Lilapur Kalan is a village located approximately 25 km from the Prayagraj and approximately 12 km from Hanumanganj, on the NH 2.

==Geography==
The village is situated on the banks of river Ganges. The village is populated by nearly 6000 inhabitants. The crop production and animal husbandry are the main sources of livelihood of the villagers. Adjoining villages include Jamunipur, Lilapur Khurd, Kotwa, Katwarupur. It was one of the earliest electrified villages in India. The railway station Ramnathpur on Prayagraj to Varanasi route is near Hanumanganj. The large tract of Kachhar area, and mostly the babool trees are found here. The intermediate college is at Jamunipur and kotwa and a PG college (Nehru Gram Bharti) also in Jamunipur. The temple of Maharshi Durvasa, on the River Ganges is close to the sages durvasa which was once believed to have stayed.

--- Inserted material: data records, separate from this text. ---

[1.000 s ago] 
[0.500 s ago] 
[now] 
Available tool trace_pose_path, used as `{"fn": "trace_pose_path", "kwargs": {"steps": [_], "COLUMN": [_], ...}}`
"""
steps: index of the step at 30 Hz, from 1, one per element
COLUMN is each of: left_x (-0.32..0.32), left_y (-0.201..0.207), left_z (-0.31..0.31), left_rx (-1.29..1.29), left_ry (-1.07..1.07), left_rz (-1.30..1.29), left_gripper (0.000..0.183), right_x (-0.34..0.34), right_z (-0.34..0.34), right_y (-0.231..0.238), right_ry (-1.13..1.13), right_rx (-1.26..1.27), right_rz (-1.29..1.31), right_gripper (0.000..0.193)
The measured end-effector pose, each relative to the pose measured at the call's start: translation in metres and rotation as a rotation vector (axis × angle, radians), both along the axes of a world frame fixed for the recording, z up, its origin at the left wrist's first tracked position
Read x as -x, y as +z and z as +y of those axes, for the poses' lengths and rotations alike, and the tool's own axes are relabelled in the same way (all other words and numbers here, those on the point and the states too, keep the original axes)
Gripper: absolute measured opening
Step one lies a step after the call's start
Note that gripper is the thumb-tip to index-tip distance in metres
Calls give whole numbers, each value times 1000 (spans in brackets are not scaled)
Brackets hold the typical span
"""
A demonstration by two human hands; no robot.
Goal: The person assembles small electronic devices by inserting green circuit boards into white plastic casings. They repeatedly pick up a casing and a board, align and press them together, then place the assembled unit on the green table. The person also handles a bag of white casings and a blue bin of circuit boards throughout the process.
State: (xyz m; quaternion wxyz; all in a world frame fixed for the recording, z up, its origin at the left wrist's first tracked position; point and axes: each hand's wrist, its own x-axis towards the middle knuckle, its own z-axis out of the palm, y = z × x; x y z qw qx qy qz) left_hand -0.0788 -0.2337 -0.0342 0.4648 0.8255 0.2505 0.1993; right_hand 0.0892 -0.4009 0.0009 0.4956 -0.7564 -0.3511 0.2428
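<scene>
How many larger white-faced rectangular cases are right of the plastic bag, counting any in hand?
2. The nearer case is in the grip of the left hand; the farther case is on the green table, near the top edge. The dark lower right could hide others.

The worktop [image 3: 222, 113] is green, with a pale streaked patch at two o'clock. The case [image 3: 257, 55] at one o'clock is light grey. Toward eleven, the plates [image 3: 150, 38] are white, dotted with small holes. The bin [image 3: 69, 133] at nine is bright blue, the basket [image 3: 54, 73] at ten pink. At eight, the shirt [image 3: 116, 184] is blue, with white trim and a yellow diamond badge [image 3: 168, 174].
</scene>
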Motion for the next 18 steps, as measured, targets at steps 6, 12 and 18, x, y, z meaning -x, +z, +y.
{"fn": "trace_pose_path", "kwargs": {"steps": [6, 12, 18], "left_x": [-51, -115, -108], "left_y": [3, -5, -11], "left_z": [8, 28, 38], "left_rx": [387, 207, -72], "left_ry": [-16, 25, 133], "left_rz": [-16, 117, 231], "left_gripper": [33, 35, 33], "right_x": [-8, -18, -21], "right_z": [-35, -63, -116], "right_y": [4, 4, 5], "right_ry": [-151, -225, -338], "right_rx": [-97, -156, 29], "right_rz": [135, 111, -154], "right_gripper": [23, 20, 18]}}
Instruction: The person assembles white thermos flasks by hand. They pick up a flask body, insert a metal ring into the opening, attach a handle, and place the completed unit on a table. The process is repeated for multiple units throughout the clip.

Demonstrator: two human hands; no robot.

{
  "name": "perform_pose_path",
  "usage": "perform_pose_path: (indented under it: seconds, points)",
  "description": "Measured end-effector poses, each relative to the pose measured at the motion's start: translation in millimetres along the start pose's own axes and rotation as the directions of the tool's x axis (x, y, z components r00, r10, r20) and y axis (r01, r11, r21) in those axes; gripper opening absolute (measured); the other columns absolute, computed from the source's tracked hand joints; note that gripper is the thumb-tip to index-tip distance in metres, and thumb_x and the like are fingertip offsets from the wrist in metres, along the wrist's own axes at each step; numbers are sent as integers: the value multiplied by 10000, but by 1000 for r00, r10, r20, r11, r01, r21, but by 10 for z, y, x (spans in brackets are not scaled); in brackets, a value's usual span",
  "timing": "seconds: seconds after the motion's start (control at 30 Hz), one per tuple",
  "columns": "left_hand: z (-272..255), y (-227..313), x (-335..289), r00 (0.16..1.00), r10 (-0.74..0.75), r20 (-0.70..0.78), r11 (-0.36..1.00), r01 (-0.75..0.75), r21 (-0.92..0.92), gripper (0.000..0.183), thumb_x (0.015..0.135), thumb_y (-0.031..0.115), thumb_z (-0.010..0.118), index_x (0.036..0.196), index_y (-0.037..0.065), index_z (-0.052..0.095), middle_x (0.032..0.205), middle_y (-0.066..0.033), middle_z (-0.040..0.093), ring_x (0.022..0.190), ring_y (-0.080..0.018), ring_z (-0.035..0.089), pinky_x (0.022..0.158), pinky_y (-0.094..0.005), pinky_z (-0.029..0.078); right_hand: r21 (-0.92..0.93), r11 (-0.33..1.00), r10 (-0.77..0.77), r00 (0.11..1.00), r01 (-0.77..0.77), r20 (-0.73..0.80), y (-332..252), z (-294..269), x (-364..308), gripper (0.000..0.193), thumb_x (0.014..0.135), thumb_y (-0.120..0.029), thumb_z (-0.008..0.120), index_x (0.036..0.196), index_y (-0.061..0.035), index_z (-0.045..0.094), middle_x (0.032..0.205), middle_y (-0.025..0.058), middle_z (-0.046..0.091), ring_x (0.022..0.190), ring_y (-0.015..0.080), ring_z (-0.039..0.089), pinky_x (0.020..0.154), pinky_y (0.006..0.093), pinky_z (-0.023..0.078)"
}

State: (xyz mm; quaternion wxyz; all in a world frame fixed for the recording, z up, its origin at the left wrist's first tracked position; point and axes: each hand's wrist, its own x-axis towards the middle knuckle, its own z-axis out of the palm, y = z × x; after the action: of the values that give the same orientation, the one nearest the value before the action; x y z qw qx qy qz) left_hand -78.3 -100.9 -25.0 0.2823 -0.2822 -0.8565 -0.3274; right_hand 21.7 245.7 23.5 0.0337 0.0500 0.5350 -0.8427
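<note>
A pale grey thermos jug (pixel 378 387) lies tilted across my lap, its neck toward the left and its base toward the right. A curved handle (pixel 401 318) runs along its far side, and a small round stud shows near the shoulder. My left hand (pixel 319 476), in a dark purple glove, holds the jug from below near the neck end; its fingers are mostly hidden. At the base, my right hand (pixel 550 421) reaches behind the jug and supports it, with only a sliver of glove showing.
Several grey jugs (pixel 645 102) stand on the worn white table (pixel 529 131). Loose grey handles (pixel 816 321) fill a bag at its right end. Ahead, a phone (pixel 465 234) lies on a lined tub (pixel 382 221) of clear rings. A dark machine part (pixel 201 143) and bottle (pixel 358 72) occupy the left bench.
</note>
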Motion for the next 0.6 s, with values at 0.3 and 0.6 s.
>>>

This village is highly affected by the soil erosion caused by River Ganga during monsoon season. Every year it causes a loss of about 50 Ha of arable and fertile land. The greatest need of this village is pitching of Bank of river Ganga so that soil erosion can be avoided, and it can save the livelihood of the villagers those dependent on crop production only.

==History==
The village is also known for the curse of Lila Baba for that no dead is cremated from this village. The Pipal tree situated on the river banks has a small temple of the Lila baba. There is an interesting story related to the lila baba who died of protest against the jamindar of the village, whom he cursed and that proved true within a period of fortnight and the entire family of the landlord died. Later lila baba left the physical body due fasting as he took no food. Curse is just a myth, people need to fill the gap between rituals and truth for their own good.